- [TASK DIRECTIONS]:
In the material below, some lines carry "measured". Copy each such line.

━━━━━ DATA SHOWN

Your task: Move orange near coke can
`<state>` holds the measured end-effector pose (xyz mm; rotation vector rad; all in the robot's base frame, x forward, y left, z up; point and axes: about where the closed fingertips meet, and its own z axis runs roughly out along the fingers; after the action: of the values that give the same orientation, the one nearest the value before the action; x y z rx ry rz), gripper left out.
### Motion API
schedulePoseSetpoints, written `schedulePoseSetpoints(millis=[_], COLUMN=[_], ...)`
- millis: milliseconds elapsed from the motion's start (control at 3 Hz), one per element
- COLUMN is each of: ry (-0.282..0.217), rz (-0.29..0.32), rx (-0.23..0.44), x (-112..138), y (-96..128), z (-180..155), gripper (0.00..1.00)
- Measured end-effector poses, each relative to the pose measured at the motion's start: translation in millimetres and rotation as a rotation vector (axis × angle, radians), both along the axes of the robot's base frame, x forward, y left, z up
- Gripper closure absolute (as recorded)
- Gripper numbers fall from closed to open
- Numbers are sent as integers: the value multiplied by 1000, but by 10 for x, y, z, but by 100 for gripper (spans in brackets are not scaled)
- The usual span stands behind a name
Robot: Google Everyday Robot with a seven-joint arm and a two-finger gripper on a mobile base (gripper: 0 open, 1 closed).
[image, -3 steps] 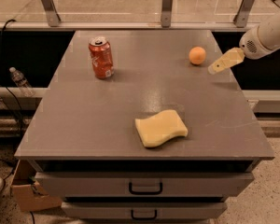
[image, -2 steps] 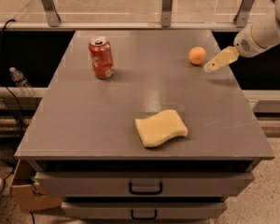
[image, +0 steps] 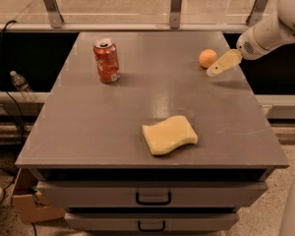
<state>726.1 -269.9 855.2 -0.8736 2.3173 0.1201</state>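
Note:
The orange (image: 207, 58) is a small round fruit on the far right of the grey table (image: 137, 107). The coke can (image: 106, 60) stands upright at the far left, well apart from the orange. My gripper (image: 221, 64) comes in from the right on a white arm. Its tan fingers (image: 225, 62) point down and left, with the tip just right of the orange and slightly below it in the frame. I cannot tell whether it touches the fruit.
A pale yellow wavy-edged sponge (image: 169, 134) lies near the table's front middle. Metal posts (image: 176, 4) and a rail run along the far edge. Drawers (image: 152, 196) sit below the tabletop. A plastic bottle (image: 20, 85) lies on the floor at left.
The gripper has moved left and slightly up toward the orange. The orange, can and sponge have not moved.

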Motion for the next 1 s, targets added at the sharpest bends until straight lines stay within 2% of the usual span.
schedulePoseSetpoints(millis=[333,667,1000], ry=[7,-4,-4], rz=[32,70,100], rx=[14,24,32], x=[50,125,187], y=[115,236,329], z=[-44,-16,-17], gripper=[0,16,39])
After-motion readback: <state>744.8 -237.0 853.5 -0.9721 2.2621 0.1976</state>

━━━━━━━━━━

- [WRITTEN ANSWER]:
`<state>` holds the measured end-effector pose (xyz mm; rotation vector rad; all in the robot's base frame, x forward, y left, z up; point and axes: about where the closed fingertips meet, and its own z axis runs roughly out along the fingers; after the action: of the values that give the same orientation, the one nearest the value before the action; x y z rx ry rz), gripper left out.
- Measured end-effector poses, each relative to the pose measured at the motion's start: translation in millimetres and rotation as a rotation vector (axis × angle, radians), both along the axes of the robot's base frame, x forward, y left, z up

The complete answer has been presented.